The afterlife is actually not something Buddha preached. I agree with you that he is in part nihilist, I had a conversation on this with Sauwelios yesterday who linked what I said here about soft benefactors vs strong enemies and the aborted human to Buddha.

Here is what N says about Buddha.

"This [revenge is  forbidden for the sick]  was  comprehended  by  that  profound  physiologist, the Buddha.  His  "religion"  should  rather  be  called  a kind  of  hygiene, lest it be confused with such pitiable phenomena as Christianity: its effectiveness was made conditional on the victory over ressentiment. -To liberate the soul from this is the first  step toward recovery. "Not by enmity is enmity ended; by friendliness  enmity is  ended": these words stand at the beginning of  the doctrine of  the Buddha. It is not morality that speaks thus; thus speaks physiology." [N, Ecce Homo]

Quote :
I've had good experiences with Taoist meditations, and I wouldn't degrade it as nihilistic, but if the typical eastern-religious beliefs are also included then yes it would be trending toward nihilism. N doesn't really distinguish between Christianity and Buddhism in this area, since if you're teaching any of those 1-3 above then you're basically teaching nihilism ("the radical repudiation of value, meaning and desirability" as N said) and regardless of whatever else necessity or benefits may be associated to the belief system.

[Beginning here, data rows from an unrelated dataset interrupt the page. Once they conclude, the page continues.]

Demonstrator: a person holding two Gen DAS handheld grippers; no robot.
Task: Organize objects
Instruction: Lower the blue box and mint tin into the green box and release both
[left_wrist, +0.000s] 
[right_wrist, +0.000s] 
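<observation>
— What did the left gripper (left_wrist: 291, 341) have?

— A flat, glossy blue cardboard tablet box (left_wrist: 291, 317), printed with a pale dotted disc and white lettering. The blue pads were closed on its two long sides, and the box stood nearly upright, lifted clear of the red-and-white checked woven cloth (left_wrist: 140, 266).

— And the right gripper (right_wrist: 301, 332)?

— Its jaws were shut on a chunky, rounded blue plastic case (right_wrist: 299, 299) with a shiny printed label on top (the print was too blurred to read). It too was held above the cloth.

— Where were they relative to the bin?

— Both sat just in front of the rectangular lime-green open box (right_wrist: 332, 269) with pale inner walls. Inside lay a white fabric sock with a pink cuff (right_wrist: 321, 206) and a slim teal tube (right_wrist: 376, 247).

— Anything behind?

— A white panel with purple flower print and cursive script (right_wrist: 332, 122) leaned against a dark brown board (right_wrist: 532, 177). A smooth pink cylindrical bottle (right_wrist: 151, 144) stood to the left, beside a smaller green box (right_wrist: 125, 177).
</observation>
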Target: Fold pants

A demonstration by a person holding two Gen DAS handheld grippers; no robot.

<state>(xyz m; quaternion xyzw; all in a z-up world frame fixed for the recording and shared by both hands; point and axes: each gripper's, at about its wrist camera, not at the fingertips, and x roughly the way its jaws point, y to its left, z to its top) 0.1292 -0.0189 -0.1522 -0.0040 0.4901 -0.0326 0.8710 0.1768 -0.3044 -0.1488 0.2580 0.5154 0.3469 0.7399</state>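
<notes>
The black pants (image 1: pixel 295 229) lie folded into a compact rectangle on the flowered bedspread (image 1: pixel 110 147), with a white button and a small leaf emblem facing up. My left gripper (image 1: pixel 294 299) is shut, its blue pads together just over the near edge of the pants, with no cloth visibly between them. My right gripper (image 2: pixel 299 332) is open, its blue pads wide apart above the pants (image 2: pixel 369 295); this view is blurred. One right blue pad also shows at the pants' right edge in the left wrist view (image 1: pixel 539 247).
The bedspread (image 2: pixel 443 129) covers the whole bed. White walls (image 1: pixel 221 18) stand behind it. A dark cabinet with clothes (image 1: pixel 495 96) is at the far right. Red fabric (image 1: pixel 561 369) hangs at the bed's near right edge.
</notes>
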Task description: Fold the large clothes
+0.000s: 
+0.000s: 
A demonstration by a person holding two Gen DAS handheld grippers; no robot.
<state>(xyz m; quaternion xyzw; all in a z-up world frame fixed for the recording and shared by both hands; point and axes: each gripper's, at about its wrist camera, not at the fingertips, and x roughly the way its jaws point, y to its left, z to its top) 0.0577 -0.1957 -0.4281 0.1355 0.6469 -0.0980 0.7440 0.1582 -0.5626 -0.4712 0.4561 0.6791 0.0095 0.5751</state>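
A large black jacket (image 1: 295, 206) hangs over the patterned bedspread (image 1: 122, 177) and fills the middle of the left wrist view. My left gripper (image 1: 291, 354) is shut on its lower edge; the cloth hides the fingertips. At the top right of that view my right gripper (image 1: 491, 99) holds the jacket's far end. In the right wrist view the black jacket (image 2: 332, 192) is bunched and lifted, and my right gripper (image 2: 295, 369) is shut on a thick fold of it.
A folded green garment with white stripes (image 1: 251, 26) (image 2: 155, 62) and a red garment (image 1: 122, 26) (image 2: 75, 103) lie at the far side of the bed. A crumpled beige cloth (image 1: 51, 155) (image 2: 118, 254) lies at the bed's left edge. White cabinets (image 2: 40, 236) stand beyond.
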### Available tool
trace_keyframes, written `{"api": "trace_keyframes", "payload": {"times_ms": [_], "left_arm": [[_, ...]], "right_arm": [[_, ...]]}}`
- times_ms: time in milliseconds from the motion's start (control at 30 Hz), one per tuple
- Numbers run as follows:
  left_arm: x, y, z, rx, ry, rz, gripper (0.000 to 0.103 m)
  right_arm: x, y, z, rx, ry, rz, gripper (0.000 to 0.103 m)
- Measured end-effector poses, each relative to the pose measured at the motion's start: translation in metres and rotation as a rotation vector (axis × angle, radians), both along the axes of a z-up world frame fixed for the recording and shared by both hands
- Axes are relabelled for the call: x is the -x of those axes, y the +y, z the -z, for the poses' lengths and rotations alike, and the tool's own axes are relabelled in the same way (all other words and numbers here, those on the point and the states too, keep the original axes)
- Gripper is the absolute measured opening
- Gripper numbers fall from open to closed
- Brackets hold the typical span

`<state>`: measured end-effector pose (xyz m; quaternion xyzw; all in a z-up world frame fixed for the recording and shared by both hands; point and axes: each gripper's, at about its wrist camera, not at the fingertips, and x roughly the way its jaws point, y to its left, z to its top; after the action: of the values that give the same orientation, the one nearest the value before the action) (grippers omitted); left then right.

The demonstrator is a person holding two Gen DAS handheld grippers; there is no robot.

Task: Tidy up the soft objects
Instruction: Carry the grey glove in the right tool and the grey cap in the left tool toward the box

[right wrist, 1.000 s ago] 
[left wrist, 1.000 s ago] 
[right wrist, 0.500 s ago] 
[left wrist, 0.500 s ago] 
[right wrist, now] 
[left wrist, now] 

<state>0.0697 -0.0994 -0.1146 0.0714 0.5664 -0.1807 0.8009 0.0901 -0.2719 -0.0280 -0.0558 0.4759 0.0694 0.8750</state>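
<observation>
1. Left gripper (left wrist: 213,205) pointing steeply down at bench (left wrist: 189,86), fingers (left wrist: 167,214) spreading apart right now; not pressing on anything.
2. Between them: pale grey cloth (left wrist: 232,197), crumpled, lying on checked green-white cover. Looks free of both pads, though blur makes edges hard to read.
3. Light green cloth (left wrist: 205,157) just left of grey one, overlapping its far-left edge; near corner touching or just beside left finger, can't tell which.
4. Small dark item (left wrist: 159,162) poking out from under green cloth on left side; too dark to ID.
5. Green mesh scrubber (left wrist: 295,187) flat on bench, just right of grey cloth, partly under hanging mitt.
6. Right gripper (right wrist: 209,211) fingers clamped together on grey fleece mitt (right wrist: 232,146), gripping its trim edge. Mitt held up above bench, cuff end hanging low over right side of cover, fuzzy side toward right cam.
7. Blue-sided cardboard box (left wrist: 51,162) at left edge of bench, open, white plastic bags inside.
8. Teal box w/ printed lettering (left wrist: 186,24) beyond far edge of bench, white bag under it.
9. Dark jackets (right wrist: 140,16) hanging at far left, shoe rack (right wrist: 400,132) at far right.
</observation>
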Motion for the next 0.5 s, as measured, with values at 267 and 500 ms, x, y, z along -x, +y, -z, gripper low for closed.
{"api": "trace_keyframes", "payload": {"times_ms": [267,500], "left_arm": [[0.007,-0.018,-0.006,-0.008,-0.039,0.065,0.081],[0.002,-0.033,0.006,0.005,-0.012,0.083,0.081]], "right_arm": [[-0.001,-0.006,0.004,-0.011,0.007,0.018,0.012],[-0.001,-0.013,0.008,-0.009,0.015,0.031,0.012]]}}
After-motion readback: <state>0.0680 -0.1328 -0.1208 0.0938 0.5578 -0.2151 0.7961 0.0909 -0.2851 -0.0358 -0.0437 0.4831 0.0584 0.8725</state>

I would say that the Buddha stands, well, sits as a crossroads. One may from him either take the path into nihilism, through the beliefs you describe, and this seems the most often traveled path. Or one may take the path of honesty, and focus on improving ones physiology, integrating it with the ways of the Earth. This, to me, is Tao, as well as Zen. Zen does it radically, by a pure decision, and I think it is the most beautiful, as well as the most painful. Zen and pain are inseparable. Zen is the beauty of pain. The eye of the storm. But Tao makes the life into a happy fire breathing dragon. Both are majestic. And both require expression in the arts of war... Neither Zen nor Tao exist without the fist next to the open palm.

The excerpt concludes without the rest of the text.